With the number of space missions—both manned and unmanned—accelerating without an end in sight, the need for effective and intelligent approaches to space rocket technology has become more important than ever.
Leading the way in the past decade has been efforts to refine the technology behind ion thrusters, the preferred method of propulsion for missions due to their overall more efficient use of both electrical power and fuel.
The latest development in this area comes with the recent round of testing carried out by the European Space Agency (ESA) on an air-breathing electrical thruster (the category name alone deserves its own credit).
Scientists involved in the project have reported not only a successful round of testing, but express enthusiasm about the future applications of the air-breathing thruster.
ESA has identified the Gravity field and steady-state Ocean Circulation Explorer (GOCE), an Earth explorer mission which was first launched in 2009, as an ideal candidate for the thruster. The advantage cited by the team for thrusters of this kind is their ability to collect air molecules existing on both Earth and Mars which could be used as a propellant, and at the same time dramatically reduce the amounts of air resistance.

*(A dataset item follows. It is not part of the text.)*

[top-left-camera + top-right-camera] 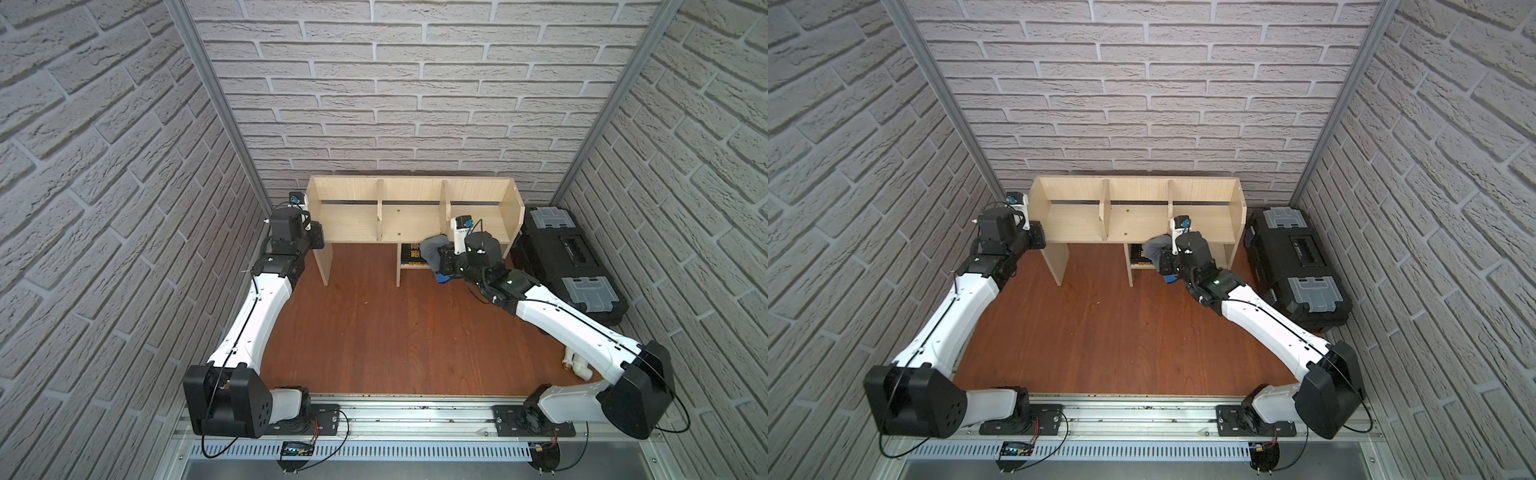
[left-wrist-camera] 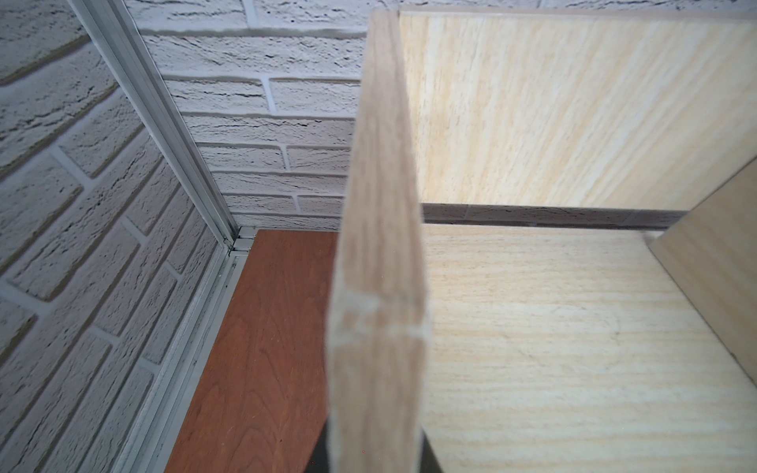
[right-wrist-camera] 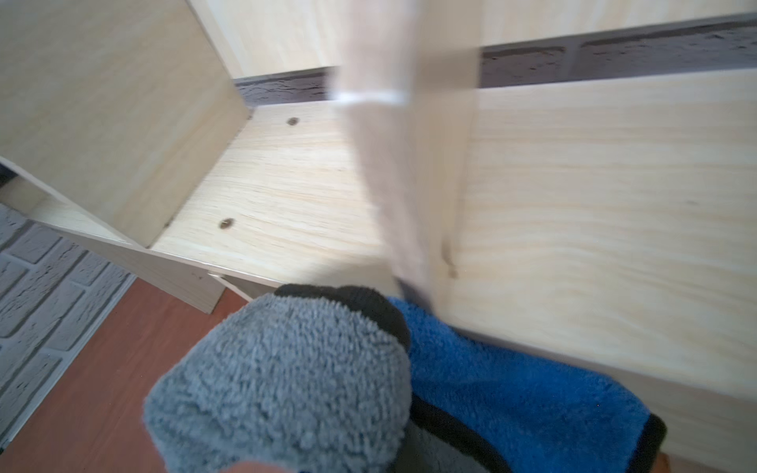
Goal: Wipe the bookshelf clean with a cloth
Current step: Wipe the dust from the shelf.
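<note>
bookshelf (image 1: pixel 411 220) lies lengthwise along the back wall (image 1: pixel 395 104); left end effector (image 1: pixel 319 237) clamps it, right end effector (image 1: pixel 441 261) clamps cloth (image 3: pixel 286 368).

Edge-on side panel (image 2: pixel 379 245) of bookshelf (image 2: pixel 553 336)

Both arms reach forward from their bases. The left arm (image 1: pixel 257 316) runs out nearly straight. Its left gripper (image 1: pixel 316 235) is pinched closed with the bookshelf (image 1: pixel 349 220) side panel between the fingers, I think; the wrist view's blurry right there. The right arm (image 1: pixel 561 320) angles inward with the wrist tipped down, and the right gripper (image 1: pixel 442 259) is clamped on the cloth (image 1: pixel 430 249), which bunches past its fingertips.
</note>
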Controlling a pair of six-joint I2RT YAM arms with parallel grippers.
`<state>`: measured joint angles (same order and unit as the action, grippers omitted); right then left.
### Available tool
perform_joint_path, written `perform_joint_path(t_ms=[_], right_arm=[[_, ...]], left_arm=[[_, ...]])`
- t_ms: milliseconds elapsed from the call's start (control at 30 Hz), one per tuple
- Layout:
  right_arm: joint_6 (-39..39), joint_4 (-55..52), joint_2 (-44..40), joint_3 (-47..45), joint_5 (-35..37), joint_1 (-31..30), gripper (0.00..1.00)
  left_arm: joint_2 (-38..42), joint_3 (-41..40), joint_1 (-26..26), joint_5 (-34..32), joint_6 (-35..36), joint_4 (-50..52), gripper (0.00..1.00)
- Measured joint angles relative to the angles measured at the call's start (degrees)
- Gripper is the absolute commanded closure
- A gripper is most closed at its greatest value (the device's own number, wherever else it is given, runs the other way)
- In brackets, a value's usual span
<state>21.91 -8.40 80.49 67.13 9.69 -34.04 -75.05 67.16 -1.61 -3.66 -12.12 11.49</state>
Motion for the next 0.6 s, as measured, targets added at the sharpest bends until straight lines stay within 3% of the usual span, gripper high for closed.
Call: perform_joint_path(t_ms=[167,333,467,600], right_arm=[[-0.55,0.44,6.29,4.46,1.29,-5.22,0.97],[-1.73,0.11,4.22,2.43,5.7,-6.14,0.97],[-2.43,-1.51,-2.93,-2.51,8.81,-1.7,0.97],[-2.75,-3.37,-12.39,-6.62,11.65,7.21,0.97]], left_arm=[[0.0,0.0,0.0,0.0,0.07,0.0,1.0],[0.0,0.0,0.0,0.0,0.07,-0.02,1.0],[0.0,0.0,0.0,0.0,0.07,-0.02,1.0],[0.0,0.0,-0.02,-0.02,0.07,-0.02,1.0]])
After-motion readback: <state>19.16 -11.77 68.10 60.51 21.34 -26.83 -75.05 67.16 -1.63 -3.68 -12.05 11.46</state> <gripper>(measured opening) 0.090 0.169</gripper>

In other words, they can help fly longer, and at lower levels during missions:
“Providing atmospheric drag compensation without the use of carry-on propellant, this kind of electric propulsion would let satellites orbit at very low altitudes around Earth for very long operational time,” shared ESA-based scientist Louis Walpot.
“This project began with a novel design to scoop up air molecules as propellant from the top of Earth’s atmosphere at around 200 km altitude with a typical speed of 7.8 km/s.” The team reported that due to the added 40kg of weight from the xenon used in the existing thruster that GOCE had only been able to fly as low as 250 km.
The test was conducted inside of a simulator belonging to Italy-based SITAEL, with the goal being to measure the levels of compressed air generated by the thruster, and more specifically, the effects of gradually introducing air molecules to the thruster.
“When the xenon-based blue color of the engine plume changed to purple, we knew we’d succeeded.”
By all indications, this thruster seems to have laid the foundation for countless future space missions:
“This result means air-breathing electric propulsion is no longer simply a theory but a tangible, working concept, ready to be developed, to serve one day as the basis of a new class of missions.”
With the end of the manned space flight era ushered in by NASA in 2010 with the end of its space shuttle program, missions like GOCE and others which appeared around the same time are being directed towards the ambitious task of securing commercial space travel, pushing the boundaries of man’s interactions with space to new levels.